Braving the Submarine for 52 Months
---
White Star Ship's Officer Tells of Trying Vainly to Tow the Stricken the
Stricken Audacious to Port
---
How Pershing, in a Jaunty Straw Hat, Set Out for France
---
By J. C. H. BEAUMONT
Surgeon, White Star Line

On that closing day of July, 1914, when the big Olympic left Cherbourg
with her saloons full of American passengers returning home, I wonder
how few of them ever dreamed that in four days' time the Marconi would
flash to us the momentous message, "England declares war against
Germany." The news was bewildering, but perhaps the least surprised
were the officers of the ship, for I verily believe that a rupture with
Germany was anticipated more by the sailors than by the landsmen of
Britain.

Anyhow, the British Admiralty were not long in setting their machine
into motion, for three days after the arrival in New York it was decided
that the Olympic should carry no passengers back to England, but should
proceed alone at full speed, and darkened, to avoid the German cruisers
Karlsruhe and Dresden, which were known to be roaming somewhere on the
Atlantic.

Southampton, our home port, being now closed for war purposes, we made
for Liverpool by what route I knew not, but certainly a tortuous one.
Nearing Ireland a big four-funneled ship appeared abeam on the horizon,
evidently heading across our bow if she could. Excitement was great,
for she might have been an armed enemy cruiser, but she turned out to be
the Cunarder Aquitania, already painted black and full of guns. Curious
it was to see the two leviathan ships stopped upon the calm sea in the
setting sunlight, one flag signaling to the other what course to follow
nearing the land.

The following trip from Liverpool we were crowded out with hundreds of
Americans who had fled from the Continent on the declaration of war, and
were thankful to be on board, for bodily they were tired out, mentally
annoyed and worried, their baggage mostly lost, stolen, or strayed, and
with American money, which was good, but for which English gold (already
called in) could not be obtained. The third class, too, was full of
rich people glad enough to be there or in the stokehold working a
passage out, anything to be heading west.

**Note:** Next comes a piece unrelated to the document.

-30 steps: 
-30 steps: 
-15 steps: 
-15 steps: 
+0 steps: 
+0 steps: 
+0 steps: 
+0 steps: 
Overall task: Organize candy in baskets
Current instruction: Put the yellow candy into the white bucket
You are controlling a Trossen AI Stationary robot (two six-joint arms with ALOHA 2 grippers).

The third return from New York was one not likely to be forgotten by any
on board, for we arrived off the north coast of Ireland just in time to
rescue the crew of the battleship Audacious, which had been hit a few
hours before. After taking off the crew in our ship's boats three
attempts were made to fix steel hawsers and tow the battleship out of
danger, but a heavy sea was running, and the hawsers parted each time,
to the sorrow of all who, for six hours, kept up the work. The loss of
the Audacious was long withheld for reasons of which the British
Admiralty alone were qualified to judge.

To me personally the sequel proved peculiarly interesting, for on my
return to New York on the Baltic a fortnight later I was besieged for
particulars of the whole affair. Having been ordered by no less a
personage than Admiral Jellicoe himself on board the Iron Duke that I
was not to divulge anything to any one---not even to my own company---I
obeyed to the letter. When I informed the press of New York that if any
one on board my ship had given out the news that he had given out the
news that he had seen the battleship go down he was not telling the
truth, I simply stated the facts of the case, for the Audacious did not
go down till some hours after we had left her and had anchored in Lough
Swilly for safety.

During my first night in New York there were six telephone calls for me
to speak to night editors on the matter; but I was "out of town." Early
next morning, realizing that things might be getting "warm" for me, I
cleared out of the ship and located myself in hotel right in the centre
of the press brethren, where, for three days, I was unobserved by any of
them; a circumstance that convinced me that if ever I wished to evade
the police of London I would take my morning walks right outside
Scotland Yard. Anyhow, any reputation for truthfulness I ever had in
New York vanished there and then, and one editor, a good friend of mine,
was facetious enough to christen me the most "Audacious Liar" who had
ever entered the port; a title which has stuck to me ever since.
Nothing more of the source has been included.